### The problem:
Would you write out the data below exactly, with every line intact?

### Collected data:

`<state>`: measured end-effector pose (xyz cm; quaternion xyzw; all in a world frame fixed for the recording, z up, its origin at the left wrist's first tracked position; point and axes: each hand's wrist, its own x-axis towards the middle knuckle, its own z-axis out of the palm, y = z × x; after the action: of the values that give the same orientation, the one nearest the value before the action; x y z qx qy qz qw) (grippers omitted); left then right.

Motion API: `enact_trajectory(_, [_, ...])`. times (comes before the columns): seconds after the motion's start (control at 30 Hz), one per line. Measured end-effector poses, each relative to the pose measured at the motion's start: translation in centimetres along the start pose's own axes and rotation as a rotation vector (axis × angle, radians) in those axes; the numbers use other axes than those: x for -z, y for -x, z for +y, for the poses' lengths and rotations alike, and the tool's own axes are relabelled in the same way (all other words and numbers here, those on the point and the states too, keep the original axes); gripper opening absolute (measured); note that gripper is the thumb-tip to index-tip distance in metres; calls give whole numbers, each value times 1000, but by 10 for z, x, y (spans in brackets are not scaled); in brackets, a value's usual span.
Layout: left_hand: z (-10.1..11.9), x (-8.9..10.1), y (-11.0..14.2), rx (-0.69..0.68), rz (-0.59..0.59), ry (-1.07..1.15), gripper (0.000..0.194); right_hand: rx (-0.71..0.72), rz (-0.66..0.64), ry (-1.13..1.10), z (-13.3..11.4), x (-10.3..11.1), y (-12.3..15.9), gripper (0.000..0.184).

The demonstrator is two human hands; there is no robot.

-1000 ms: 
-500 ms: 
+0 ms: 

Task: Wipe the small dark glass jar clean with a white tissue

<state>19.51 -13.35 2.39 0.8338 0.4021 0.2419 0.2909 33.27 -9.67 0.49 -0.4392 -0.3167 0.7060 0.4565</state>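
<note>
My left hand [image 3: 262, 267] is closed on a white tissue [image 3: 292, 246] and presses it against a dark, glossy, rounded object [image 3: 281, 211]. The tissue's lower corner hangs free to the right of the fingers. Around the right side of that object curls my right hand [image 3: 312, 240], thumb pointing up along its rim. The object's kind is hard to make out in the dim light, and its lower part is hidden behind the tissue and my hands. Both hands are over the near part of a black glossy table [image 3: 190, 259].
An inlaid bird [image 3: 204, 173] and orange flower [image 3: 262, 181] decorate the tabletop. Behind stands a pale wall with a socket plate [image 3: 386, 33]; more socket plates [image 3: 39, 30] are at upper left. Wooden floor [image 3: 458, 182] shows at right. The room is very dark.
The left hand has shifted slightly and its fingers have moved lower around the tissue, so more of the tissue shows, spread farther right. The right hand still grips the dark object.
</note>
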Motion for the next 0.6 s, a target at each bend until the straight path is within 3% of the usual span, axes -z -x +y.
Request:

### Result for this task:
`<state>`: measured end-effector pose (xyz cm; quaternion xyzw; all in a world frame fixed for the recording, z up, its origin at the left wrist's first tracked position; point and axes: each hand's wrist, its own x-axis towards the middle knuckle, its own z-axis out of the palm, y = z × x; after the action: of the values that give the same orientation, the one nearest the value before the action; x y z qx qy qz qw) (grippers omitted); left then right.

Motion API: `enact_trajectory(_, [_, ...])`. times (comes before the columns): seconds after the motion's start (control at 30 Hz), one per line. Measured end-effector poses, each relative to the pose measured at the motion's start: translation in centimetres along the start pose's own axes and rotation as a rotation vector (axis × angle, radians) in those axes; the numbers use other axes than those: x for -z, y for -x, z for +y, for the poses' lengths and rotations alike, and the tool's own axes are relabelled in the same way (all other words and numbers here, those on the point and the states too, keep the original axes); gripper opening absolute (measured); note that gripper is the thumb-tip to index-tip distance in metres; calls give whole numbers, each value times 1000, but by 10 for z, x, y (spans in brackets are not scaled); in brackets, a value's usual span.
Layout: left_hand: z (-10.1..11.9), x (-8.9..10.1), y (-11.0..14.2), rx (-0.69..0.68), rz (-0.59..0.59), ry (-1.07..1.15), gripper (0.000..0.194); right_hand: rx (-0.71..0.72), rz (-0.66..0.64), ry (-1.13..1.10), z (-13.3..11.4), x (-10.3..11.1), y (-12.3..15.9), gripper (0.000..0.184).

The demonstrator is two human hands; there is no robot.

-1000 ms: 
-500 ms: 
+0 ms: 

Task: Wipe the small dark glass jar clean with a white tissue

<state>19.51 -13.35 2.39 0.8338 0.4021 0.2419 0.2909 33.27 -9.67 0.49 -0.4392 -0.3167 0.7060 0.4565</state>
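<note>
My left hand [image 3: 262, 267] is closed on a white tissue [image 3: 292, 246] and presses it against a dark, glossy, rounded object [image 3: 281, 211]. The tissue's lower corner hangs free to the right of the fingers. Around the right side of that object curls my right hand [image 3: 312, 240], thumb pointing up along its rim. The object's kind is hard to make out in the dim light, and its lower part is hidden behind the tissue and my hands. Both hands are over the near part of a black glossy table [image 3: 190, 259].
An inlaid bird [image 3: 204, 173] and orange flower [image 3: 262, 181] decorate the tabletop. Behind stands a pale wall with a socket plate [image 3: 386, 33]; more socket plates [image 3: 39, 30] are at upper left. Wooden floor [image 3: 458, 182] shows at right. The room is very dark.
The left hand has shifted slightly and its fingers have moved lower around the tissue, so more of the tissue shows, spread farther right. The right hand still grips the dark object.
</note>
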Motion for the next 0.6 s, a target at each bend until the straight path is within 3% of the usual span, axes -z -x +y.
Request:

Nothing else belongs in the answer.